Tuesday, July 27, 2010

Passion meter.

As I go about my life, I meet many people. Some are famous. Others are young. Many are experienced. A few are truly awesome. I seem to appreciate the individualities of these persons in many different ways. One of the most important, however, is what I would call a "passion meter".

The question is how passionate a person is about his or her life. Passion can be nurtured in adversities, so the superficial success or failure are not that important. Intelligence also does relatively little to do with the passion level.

When professing a cause, the key concern is how deeply the antagonist actually believes in that cause. In many cases, people are just saying niceties, and do not actually put their energy into the realization of the causes. Some people are too established to really care for other people or themselves.

The greatest tragedy in life is the loss of passion. When a nation or a society suffers from it, inevitable decline follows. In many cases, people do not notice the decline, as their eyes are blind to the fact that they can convert difficulties into passion, if and only if they have the courage to do so.

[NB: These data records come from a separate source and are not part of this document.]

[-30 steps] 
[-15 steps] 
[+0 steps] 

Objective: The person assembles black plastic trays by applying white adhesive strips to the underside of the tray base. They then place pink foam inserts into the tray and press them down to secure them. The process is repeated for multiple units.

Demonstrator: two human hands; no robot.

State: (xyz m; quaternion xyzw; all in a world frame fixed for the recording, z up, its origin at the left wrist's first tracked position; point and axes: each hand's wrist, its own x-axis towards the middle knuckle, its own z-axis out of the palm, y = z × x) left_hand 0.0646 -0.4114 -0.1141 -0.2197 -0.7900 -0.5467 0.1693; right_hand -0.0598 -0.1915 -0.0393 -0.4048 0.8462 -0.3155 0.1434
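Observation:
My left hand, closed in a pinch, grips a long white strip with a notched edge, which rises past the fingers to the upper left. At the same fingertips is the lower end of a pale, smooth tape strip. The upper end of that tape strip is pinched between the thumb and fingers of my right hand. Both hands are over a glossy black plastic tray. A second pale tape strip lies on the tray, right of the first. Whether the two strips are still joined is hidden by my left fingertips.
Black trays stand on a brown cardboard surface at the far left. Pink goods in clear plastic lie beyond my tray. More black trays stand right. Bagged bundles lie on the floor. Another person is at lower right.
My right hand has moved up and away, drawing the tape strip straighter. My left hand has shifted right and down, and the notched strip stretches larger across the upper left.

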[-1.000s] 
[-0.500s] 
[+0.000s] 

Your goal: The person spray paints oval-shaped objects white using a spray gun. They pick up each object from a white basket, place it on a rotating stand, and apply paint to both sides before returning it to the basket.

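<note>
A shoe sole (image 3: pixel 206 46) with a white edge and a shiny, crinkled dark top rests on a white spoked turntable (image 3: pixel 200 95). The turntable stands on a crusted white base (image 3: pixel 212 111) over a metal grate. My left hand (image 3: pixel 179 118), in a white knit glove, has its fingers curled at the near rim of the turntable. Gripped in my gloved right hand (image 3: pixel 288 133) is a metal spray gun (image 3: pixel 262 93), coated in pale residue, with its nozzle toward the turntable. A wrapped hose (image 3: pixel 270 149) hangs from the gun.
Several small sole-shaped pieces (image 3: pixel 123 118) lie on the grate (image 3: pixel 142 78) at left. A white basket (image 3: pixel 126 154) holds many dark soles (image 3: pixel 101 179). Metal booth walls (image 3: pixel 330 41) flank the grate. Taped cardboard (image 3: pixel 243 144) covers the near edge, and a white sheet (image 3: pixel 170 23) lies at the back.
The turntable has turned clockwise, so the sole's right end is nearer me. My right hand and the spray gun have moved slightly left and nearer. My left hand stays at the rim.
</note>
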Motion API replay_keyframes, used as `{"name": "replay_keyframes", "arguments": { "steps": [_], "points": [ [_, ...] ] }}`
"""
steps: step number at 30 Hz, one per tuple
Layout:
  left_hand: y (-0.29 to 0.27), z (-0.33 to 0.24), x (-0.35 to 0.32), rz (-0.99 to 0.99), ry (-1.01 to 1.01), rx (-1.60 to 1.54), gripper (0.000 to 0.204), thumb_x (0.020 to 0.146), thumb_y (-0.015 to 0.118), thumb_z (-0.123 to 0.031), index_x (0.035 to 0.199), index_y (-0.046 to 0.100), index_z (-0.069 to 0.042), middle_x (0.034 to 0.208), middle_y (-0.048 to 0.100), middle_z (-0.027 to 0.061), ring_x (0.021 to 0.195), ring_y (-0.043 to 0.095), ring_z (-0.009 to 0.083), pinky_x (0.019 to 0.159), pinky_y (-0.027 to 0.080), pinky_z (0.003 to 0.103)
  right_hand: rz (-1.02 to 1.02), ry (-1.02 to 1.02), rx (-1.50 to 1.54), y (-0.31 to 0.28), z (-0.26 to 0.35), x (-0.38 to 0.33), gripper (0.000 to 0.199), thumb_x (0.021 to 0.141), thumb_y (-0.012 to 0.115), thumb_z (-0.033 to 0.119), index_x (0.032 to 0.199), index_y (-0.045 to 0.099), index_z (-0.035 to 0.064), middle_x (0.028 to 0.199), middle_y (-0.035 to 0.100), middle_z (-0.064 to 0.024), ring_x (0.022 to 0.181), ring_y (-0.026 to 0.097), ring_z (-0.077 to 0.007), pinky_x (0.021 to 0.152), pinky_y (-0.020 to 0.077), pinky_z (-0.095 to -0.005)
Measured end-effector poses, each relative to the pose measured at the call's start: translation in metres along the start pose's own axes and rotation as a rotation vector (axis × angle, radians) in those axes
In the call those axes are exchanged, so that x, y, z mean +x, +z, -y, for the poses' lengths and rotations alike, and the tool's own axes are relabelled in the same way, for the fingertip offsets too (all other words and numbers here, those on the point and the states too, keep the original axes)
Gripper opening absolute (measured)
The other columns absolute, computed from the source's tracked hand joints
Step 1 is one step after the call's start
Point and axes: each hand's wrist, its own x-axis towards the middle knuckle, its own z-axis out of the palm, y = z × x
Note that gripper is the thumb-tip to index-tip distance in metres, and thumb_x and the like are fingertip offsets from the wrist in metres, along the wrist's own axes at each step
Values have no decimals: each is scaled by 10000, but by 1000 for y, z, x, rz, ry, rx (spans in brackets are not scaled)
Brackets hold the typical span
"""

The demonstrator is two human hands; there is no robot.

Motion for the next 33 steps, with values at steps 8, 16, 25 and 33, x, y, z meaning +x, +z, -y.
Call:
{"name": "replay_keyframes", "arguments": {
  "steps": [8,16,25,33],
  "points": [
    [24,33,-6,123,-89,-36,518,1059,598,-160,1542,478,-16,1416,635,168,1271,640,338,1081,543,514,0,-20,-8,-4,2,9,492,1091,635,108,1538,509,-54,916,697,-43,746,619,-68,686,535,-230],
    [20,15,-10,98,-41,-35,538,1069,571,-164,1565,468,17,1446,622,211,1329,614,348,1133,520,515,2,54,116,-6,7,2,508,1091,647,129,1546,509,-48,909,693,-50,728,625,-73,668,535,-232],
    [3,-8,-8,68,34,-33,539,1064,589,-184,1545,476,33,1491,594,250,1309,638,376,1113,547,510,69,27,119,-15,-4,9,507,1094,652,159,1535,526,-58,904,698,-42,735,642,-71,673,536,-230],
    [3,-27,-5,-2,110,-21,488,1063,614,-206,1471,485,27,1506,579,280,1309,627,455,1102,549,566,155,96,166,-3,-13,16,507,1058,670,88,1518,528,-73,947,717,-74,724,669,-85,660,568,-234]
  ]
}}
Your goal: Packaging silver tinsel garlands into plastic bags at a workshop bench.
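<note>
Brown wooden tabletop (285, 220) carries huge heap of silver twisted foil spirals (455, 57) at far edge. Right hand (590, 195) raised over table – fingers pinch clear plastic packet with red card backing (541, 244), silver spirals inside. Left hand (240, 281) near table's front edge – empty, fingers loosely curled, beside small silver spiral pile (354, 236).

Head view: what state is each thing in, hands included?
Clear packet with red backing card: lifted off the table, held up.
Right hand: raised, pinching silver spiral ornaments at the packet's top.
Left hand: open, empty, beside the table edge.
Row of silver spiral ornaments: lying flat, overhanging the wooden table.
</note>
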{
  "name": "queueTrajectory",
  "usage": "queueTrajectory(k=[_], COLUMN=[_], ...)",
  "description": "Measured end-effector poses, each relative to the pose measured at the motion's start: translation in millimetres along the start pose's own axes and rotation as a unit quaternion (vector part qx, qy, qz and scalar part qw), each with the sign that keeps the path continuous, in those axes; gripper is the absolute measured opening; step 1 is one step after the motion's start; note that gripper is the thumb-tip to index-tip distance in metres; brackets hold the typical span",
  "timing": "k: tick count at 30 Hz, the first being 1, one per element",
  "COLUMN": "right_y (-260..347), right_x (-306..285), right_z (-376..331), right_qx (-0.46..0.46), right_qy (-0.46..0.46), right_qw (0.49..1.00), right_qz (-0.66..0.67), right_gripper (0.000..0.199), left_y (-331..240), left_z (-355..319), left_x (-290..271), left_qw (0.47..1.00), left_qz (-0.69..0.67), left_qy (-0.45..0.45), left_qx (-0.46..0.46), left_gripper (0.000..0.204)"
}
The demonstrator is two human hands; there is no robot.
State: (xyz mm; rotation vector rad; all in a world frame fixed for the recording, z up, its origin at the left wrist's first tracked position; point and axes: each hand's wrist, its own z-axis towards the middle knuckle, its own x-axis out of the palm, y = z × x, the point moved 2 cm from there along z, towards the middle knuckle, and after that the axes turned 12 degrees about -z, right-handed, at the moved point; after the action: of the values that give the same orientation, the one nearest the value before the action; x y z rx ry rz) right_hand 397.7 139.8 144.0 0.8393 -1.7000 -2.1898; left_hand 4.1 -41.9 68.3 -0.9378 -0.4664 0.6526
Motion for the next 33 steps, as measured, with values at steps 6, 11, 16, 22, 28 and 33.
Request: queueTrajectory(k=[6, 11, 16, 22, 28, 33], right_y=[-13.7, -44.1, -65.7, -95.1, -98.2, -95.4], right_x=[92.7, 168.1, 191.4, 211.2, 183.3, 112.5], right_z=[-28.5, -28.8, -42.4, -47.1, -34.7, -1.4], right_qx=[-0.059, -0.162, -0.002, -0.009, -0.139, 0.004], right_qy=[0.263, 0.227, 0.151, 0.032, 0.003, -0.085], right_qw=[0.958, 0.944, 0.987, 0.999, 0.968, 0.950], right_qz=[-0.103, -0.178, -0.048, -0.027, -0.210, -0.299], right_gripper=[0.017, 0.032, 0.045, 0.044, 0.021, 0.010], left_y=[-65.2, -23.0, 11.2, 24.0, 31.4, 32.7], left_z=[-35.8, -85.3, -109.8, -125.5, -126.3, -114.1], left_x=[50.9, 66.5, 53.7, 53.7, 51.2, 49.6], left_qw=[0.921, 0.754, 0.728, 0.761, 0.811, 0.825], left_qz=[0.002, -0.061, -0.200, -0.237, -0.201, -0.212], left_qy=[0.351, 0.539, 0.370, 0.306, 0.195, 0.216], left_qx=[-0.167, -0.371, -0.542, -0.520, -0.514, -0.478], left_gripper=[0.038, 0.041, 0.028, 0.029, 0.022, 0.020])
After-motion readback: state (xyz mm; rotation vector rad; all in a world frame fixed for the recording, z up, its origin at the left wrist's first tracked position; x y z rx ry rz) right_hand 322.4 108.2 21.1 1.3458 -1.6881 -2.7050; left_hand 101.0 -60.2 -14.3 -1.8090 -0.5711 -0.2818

So I go about the world today again with my passion meter. When I encounter an outlier of magnitude in the passion measure, I consider it as one of the rare blessings to my life.

Monday, July 26, 2010


Responding to the invitation of a senior high school headmaster Mr. Kawasaki, I gave two lectures in Sapporo. After the strenuous but enjoying hours, I strolled in the streets towards a local restaurant. It is always refreshing to venture into the unknown. Your instinct to discern the good from the mediocre, the tasty from the not so tasty, is highly invoked and something in you that remained dormant for so many years become active.

It occurs much slower than in a video game. The number of choices are also limited. You cannot fast-forward or keyword search.
But then everything is embodied, here and now.

Finally, we decided on a fisherman's restaurant. The defining moment is the taste of the evening's first beer. As I talked into the late hours with people from around the northern city, the joy of being on the road slowly unfolds itself.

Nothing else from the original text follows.